* _Exercise description_:
Lines from the top of the listing down to the one with "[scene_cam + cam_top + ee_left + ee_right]", inclusive, are to be copied exactly.

* _Listed entries_:
***
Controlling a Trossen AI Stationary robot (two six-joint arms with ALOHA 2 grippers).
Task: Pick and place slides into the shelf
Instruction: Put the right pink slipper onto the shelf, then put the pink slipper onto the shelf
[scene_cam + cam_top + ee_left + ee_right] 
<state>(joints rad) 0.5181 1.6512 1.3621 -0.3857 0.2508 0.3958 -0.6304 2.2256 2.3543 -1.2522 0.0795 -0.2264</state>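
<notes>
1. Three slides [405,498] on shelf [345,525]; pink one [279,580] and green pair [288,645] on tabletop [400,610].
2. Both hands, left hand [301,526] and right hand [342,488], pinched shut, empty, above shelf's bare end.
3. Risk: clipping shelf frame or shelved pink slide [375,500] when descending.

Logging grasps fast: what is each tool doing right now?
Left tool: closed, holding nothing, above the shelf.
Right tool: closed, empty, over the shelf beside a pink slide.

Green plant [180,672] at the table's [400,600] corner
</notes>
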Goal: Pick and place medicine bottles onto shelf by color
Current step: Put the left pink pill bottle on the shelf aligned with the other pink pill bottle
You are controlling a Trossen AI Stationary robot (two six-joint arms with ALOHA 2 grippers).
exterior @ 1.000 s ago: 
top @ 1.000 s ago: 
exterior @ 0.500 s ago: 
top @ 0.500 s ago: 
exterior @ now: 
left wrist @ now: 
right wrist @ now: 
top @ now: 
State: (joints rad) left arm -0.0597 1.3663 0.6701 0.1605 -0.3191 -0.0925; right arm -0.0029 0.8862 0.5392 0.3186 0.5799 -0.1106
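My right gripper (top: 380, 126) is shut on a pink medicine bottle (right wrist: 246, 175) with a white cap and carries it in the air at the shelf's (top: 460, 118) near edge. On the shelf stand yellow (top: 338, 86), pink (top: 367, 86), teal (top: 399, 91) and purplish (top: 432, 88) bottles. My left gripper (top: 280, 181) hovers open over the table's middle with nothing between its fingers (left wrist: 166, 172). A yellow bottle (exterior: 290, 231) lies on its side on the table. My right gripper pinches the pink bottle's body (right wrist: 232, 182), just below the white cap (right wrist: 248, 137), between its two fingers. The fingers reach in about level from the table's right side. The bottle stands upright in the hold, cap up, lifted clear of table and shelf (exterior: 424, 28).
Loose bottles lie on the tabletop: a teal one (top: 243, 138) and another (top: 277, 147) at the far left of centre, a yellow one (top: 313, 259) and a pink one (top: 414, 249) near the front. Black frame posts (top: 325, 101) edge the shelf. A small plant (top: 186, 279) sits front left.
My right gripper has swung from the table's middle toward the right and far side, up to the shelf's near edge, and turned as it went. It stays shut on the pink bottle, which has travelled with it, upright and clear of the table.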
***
* _Response to the task_:
Controlling a Trossen AI Stationary robot (two six-joint arms with ALOHA 2 grippers).
Task: Pick and place slides into the shelf
Instruction: Put the right pink slipper onto the shelf, then put the pink slipper onto the shelf
[scene_cam + cam_top + ee_left + ee_right] 

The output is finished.